▶ [What you should do]: For this task, copy all of the data below exactly and skip the pictures.

▶ [Data segment]:
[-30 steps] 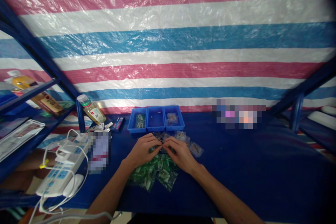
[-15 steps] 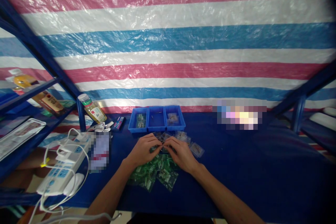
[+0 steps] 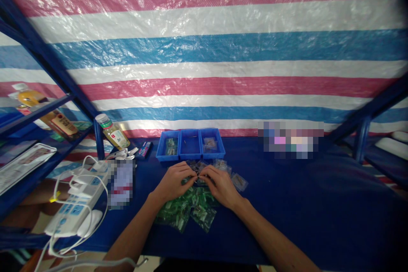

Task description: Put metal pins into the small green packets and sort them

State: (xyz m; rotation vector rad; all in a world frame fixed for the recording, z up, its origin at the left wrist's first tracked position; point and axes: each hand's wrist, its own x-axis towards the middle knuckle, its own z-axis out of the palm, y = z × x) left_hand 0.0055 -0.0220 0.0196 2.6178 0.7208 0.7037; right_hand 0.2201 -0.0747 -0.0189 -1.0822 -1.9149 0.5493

▶ [Response for this exercise]:
[-30 steps] 
[-15 steps] 
[+0 steps] 

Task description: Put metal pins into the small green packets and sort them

State: (xyz m; rotation vector rad; all in a world frame fixed for the recording, z up, its origin at the left wrist's first tracked position; point and axes: each hand's wrist, its own x-axis towards the middle knuckle, its own z-axis out of the palm, y = z × x) left_hand 0.0055 -0.0220 0.0196 2.6178 0.7208 0.7037; right_hand 0.2201 -0.0747 -0.0189 -1.0822 -1.9149 0.5493

There's no more to the answer.